9 dicembre 2012 - II domenica di Avvento


Luca (3,1-6)

Nell’anno quindicesimo dell’impero di Tiberio Cesare, mentre Ponzio Pilato era governatore della Giudea, Erode tetràrca della Galilea, e Filippo, suo fratello, tetràrca dell’Iturèa e della Traconìtide, e Lisània tetràrca dell’Abilène, sotto i sommi sacerdoti Anna e Caifa, la parola di Dio venne su Giovanni, figlio di Zaccaria, nel deserto. Egli percorse tutta la regione del Giordano, predicando un battesimo di conversione per il perdono dei peccati.


Per vedere il Dio-che-salva

È importante notare la precisione con cui san Luca ci fornisce i dati storici. Gli altri evangelisti non hanno riportato tutte queste informazioni. A noi sono utili per entrare nel giusto clima della lettura dei Vangeli: non sono “favole” (cfr. 2Pt 1,16), ma resoconti credibili della vita di Gesù. Non dobbiamo restare indifferenti di fronte a questo: c’è chi tende a minimizzare o, come si dice in termini tecnici, a demitizzare, come se i Vangeli fossero pura invenzione in fondo alla quale c’è al massimo un briciolo di verità.

È vero esattamente il contrario: non c’è mito o leggenda attorno al Signore; la nostra fede ha basi solide. Ed è bene dirlo quando se ne parla. Luca (e con lui Matteo) cerca informazioni anche sul periodo dell’infanzia di Gesù. Ne abbiamo ampia documentazione nei racconti dall’Annunciazione al Natale e fino all’episodio dello smarrimento di Gesù al Tempio. Il brano di oggi si colloca già oltre quei racconti: Giovanni Battista irrompe sulla scena come portatore della parola di Dio di cui si fa voce e interprete.

Egli viene considerato come un ponte tra l’Antico Testamento e il Nuovo: è l’ultimo dei profeti e il primo dei discepoli. Suo compito è prepararci a un evento mai accaduto prima nella storia dell’umanità: ogni uomo vedrà “Dio-che-salva”, che è poi l’esatta traduzione del nome “Gesù”. Ogni uomo potrà vedere Gesù, il “salvatore” di tutti. A quali condizioni si potrà vedere e credere in lui? Il Battista ne ricorda alcune: ogni ostacolo al Regno di Dio deve essere tolto.

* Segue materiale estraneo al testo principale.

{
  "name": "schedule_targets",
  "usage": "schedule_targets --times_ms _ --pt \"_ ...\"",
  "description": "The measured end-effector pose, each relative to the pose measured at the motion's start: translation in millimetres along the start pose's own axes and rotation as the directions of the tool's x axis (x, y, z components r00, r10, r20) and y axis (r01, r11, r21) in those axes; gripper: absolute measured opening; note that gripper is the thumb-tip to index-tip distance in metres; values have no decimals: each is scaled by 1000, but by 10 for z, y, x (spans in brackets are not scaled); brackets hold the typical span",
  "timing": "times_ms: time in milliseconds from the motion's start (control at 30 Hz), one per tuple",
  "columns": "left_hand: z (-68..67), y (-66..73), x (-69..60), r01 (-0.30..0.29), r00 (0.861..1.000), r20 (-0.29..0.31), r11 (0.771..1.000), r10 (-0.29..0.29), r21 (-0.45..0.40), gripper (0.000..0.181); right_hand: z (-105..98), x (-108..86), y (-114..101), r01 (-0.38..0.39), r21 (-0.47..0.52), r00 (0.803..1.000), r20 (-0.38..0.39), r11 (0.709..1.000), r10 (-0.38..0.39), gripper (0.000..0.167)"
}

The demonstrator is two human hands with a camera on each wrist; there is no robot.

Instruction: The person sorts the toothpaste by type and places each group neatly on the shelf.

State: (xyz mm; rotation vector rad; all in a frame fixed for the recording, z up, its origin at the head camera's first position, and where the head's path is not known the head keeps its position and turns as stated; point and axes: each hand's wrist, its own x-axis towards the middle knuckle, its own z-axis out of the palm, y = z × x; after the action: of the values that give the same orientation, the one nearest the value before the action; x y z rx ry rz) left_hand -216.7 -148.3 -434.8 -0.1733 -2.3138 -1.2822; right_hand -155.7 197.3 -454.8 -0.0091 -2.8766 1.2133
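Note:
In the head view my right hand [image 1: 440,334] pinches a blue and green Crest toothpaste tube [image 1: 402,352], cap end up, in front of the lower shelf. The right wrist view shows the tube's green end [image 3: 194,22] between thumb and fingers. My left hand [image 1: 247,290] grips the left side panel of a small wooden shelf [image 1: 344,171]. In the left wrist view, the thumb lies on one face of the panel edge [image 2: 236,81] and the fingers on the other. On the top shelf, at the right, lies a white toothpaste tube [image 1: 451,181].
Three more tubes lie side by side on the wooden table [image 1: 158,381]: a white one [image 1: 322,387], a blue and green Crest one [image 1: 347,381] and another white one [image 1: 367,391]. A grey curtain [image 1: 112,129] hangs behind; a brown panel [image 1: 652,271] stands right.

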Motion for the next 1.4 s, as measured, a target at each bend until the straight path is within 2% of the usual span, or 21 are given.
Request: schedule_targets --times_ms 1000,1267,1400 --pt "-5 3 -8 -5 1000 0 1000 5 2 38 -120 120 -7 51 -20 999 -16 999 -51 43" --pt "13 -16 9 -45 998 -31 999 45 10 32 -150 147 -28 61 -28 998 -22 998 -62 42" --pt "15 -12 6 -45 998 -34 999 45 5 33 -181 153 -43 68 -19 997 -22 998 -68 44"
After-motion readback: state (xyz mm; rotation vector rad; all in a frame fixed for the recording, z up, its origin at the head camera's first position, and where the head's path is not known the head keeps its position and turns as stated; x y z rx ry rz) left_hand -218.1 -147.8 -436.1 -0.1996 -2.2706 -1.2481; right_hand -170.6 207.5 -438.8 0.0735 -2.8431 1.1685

Si tratta di ostacoli interiori, che intorbidano il cuore e non ci consentono di capire, perché pieni di noi stessi, autosufficienti in tutto, indifferenti al bene che si sta affermando nella potenza di Dio. Altri ostacoli sono fuori di noi, ma sono ancora frutto di visioni egoistiche della realtà: sono le chiusure a motivo delle quali un popolo è in lotta contro un altro popolo o un uomo non ha il necessario o è lasciato solo. Tutto questo insieme, ne possiamo essere certi, ci impedirà di vedere il Signore.

C’è un’altra condizione necessaria per vedere Gesù, come Giovanni e gli Apostoli lo hanno veduto: essergli contemporanei. È una condizione impossibile a noi che veniamo duemila anni dopo! Ricordiamo tutti però cosa accade a Tommaso (Gv 20,24ss): in quell’occasione Gesù si è fatto nostro contemporaneo e ci ha chiamati per nome. Proprio per questo i primi cristiani utilizzavano spesso questo nome per far riferimento alle comunità: “santi” (cfr. Col 1,2).

Gesù, di fronte alla fede di Tommaso che lo vede, chiama ciascuno di noi “beato”, perché senza aver visto, fidandosi della testimonianza degli apostoli, abbiamo creduto. Anche noi “vediamo” il Signore con gli occhi della fede!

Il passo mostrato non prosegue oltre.